→ **TASK DESCRIPTION**:
Check each line of the records below and collect those holding "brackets".

→ **EXCERPTED DATA**:
:::::
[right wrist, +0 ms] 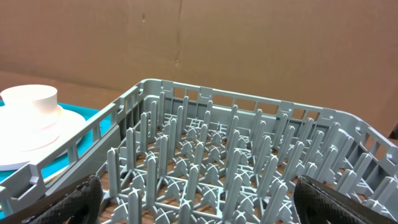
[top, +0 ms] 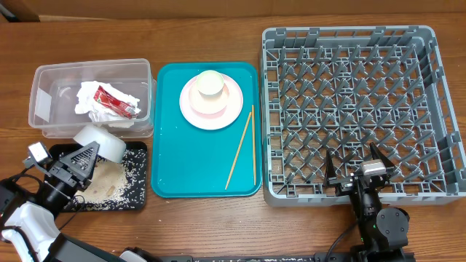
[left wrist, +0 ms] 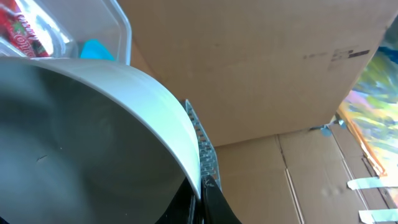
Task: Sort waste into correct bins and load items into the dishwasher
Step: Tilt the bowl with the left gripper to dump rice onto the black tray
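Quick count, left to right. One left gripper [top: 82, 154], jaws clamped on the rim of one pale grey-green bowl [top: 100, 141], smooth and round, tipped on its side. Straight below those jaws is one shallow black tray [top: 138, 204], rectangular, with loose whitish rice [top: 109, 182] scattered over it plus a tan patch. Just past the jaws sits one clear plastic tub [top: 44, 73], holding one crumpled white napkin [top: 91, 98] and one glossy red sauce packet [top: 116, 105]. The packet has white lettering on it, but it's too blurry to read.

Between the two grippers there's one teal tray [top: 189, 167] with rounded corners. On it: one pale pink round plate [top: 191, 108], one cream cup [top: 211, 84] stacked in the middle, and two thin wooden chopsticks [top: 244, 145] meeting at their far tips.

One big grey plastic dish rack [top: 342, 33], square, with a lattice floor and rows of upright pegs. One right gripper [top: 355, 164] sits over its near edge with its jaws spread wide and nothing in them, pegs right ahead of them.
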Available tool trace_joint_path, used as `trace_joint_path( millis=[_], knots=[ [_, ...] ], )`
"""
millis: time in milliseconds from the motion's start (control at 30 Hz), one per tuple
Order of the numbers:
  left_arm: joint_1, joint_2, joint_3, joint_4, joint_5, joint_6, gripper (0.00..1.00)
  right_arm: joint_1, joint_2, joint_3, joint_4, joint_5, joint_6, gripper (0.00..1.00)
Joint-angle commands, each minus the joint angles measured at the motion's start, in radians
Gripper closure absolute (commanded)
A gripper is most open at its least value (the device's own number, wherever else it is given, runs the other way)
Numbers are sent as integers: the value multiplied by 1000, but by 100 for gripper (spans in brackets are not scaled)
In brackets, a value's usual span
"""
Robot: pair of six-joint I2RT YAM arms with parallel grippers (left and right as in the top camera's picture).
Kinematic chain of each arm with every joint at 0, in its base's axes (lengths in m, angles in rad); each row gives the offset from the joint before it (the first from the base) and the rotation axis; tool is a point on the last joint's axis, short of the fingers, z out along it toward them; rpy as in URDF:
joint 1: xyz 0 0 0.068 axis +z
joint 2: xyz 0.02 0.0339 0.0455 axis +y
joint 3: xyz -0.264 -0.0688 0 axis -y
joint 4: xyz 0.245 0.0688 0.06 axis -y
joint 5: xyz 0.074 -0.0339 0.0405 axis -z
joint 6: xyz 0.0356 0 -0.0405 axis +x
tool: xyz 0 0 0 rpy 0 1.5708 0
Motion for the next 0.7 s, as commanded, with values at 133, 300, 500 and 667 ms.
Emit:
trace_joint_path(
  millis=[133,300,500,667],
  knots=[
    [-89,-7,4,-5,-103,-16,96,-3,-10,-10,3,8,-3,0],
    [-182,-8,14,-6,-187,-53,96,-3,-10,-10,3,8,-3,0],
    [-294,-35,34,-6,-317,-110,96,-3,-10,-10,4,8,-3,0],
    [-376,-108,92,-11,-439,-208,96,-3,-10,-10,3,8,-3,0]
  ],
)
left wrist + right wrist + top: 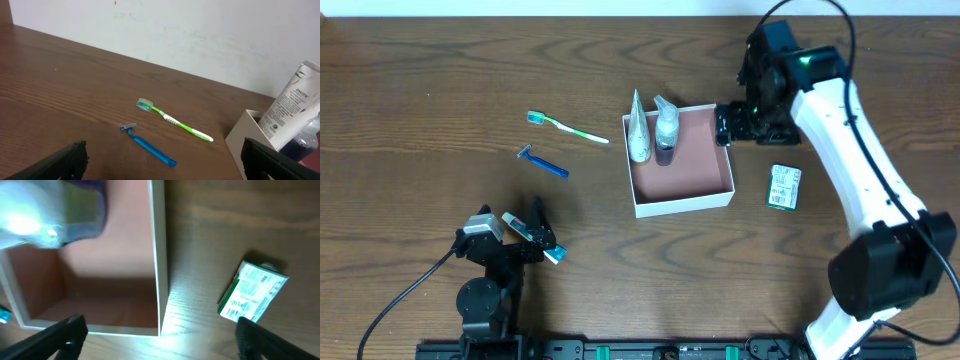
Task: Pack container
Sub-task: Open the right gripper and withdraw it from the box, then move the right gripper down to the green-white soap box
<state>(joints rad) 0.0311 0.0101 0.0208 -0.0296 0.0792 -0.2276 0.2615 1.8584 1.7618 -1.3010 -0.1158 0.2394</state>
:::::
→ **EXPECTED ANSWER**:
Numbers are sent as integers: the value multiplied by 1000, but by 100 for gripper (spans in brackets are not scaled)
In brackets, a value's usual span

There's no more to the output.